I thought about that but i don't thing that is the solution, a loop a is still nedeed to assemble the system. This can be vectorized with the sparse command but there is another problem.
 Given two same size non sparse matrix, non sparse solver are generally faster than sparse ones.

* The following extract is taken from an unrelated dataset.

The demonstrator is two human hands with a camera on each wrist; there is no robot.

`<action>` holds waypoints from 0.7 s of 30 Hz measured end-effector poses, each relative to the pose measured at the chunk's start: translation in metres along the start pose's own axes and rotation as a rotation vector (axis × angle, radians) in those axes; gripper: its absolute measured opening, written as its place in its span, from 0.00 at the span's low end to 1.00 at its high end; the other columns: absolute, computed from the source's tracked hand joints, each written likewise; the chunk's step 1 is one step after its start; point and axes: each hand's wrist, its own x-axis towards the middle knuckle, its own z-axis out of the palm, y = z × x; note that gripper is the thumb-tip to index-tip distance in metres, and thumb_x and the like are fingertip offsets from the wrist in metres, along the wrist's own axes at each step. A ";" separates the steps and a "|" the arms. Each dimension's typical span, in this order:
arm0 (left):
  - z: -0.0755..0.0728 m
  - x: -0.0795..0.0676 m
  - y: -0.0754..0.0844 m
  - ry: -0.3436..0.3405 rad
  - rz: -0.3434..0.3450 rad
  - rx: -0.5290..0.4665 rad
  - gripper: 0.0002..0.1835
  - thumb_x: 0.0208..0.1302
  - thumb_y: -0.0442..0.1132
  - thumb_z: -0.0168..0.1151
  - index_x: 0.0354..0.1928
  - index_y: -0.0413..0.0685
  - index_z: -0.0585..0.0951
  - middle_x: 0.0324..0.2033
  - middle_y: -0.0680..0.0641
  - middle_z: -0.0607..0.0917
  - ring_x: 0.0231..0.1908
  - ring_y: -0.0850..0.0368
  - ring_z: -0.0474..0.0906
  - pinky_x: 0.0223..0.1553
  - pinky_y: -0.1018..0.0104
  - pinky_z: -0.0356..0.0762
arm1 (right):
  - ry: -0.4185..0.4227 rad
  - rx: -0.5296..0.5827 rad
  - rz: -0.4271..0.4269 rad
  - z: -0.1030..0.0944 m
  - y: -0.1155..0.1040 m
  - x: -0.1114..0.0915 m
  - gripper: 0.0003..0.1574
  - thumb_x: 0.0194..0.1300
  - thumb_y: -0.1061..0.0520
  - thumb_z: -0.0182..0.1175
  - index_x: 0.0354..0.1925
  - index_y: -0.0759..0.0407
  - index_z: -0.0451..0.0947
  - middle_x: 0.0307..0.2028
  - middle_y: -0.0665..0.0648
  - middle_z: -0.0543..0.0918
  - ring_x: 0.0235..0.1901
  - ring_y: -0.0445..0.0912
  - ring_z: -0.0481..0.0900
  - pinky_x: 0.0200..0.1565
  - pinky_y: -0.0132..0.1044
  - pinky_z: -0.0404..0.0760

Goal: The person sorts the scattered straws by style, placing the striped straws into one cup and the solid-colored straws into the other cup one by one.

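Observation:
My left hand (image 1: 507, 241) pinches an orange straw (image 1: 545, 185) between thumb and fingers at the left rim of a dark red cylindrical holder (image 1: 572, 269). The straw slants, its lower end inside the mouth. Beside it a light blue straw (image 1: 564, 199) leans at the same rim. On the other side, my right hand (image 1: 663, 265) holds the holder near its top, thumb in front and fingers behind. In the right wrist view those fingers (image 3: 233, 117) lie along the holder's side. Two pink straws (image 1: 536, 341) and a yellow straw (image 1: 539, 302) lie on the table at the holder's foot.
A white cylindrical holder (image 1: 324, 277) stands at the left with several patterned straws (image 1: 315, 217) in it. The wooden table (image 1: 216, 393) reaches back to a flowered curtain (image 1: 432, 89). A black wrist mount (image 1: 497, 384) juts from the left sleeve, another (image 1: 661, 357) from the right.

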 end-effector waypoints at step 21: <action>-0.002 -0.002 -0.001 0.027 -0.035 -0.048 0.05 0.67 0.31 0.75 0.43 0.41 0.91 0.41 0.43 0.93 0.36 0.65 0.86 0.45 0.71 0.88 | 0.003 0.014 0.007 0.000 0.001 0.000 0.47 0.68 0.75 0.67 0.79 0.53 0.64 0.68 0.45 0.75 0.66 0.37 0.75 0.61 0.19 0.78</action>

In conclusion I think this not the fastest way.

Subject: Linear system

From: Matt

Date: 8 Feb, 2009 14:05:04

Message: 8 of 13

"Luigi Giaccari" <giaccariluigi@msn.com> wrote in message <gmmgcd$gja$1@fred.mathworks.com>...
>
>but there is another problem.
> Given two same size non sparse matrix, non sparse solver are generally faster than sparse ones.
--------------------------------------
 
Well, I don't know why, but it's not the case in MATLAB, apparently. See the following test

>> A=rand(3);Asp=sparse(A); b=rand(3,1);

>> tic; for ii=1:100000; A\b; end;toc
Elapsed time is 1.492591 seconds.

>> tic; for ii=1:100000; Asp\b; end;toc
Elapsed time is 0.672042 seconds.

Subject: Linear system

From: Luigi Giaccari

Date: 8 Feb, 2009 15:31:02

Message: 9 of 13

"Matt " <xys@whatever.com> wrote in message <gmmoqg$fub$1@fred.mathworks.com>...
> "Luigi Giaccari" <giaccariluigi@msn.com> wrote in message <gmmgcd$gja$1@fred.mathworks.com>...
> >
> >but there is another problem.
> > Given two same size non sparse matrix, non sparse solver are generally faster than sparse ones.
> --------------------------------------
>
> Well, I don't know why, but it's not the case in MATLAB, apparently. See the following test
>
> >> A=rand(3);Asp=sparse(A); b=rand(3,1);
>
> >> tic; for ii=1:100000; A\b; end;toc
> Elapsed time is 1.492591 seconds.
>
> >> tic; for ii=1:100000; Asp\b; end;toc
> Elapsed time is 0.672042 seconds.

Nice post!!!!
This very strange, even stranger is that it works for big systems like 100x100

A=rand(100);Asp=sparse(A); b=rand(100,1);
tic; for ii=1:1000; A\b; end;toc
tic; for ii=1:1000; Asp\b; end;toc
Elapsed time is 0.671274 seconds.
Elapsed time is 0.383006 seconds.

and 1000x1000

A=rand(1000);Asp=sparse(A); b=rand(1000,1);
tic; for ii=1:10; A\b; end;toc
tic; for ii=1:10; Asp\b; end;toc
Elapsed time is 1.463496 seconds.
Elapsed time is 1.411097 seconds.

At this point the question is what is the non sparse solver for? Since the sparce one is always faster. This could a new post message.

Subject: Linear system

From: Tim Davis

Date: 9 Feb, 2009 15:09:02

Message: 10 of 13

If you want to see what the sparse A\b solver is doing, just do

spparms('spumoni',2)

WIth A=sparse(rand(100)), the A\b solver sees that the matrix is "banded" with a bandwidth that takes up the whole matrix. It converts the matrix to banded form and uses the LAPACK band solver. full(A)\b does something a little different, using a different LAPACK solver (the general one, I forget the name).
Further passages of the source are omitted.